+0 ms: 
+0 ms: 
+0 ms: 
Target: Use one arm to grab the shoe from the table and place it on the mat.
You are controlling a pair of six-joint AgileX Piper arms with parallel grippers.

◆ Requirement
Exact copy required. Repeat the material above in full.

◆ Completed exercise
+0 ms: 
+0 ms: 
+0 ms: 
Target: Use one arm to grab the shoe from the table and place it on the mat.
You are controlling a pair of six-joint AgileX Piper arms with parallel grippers.

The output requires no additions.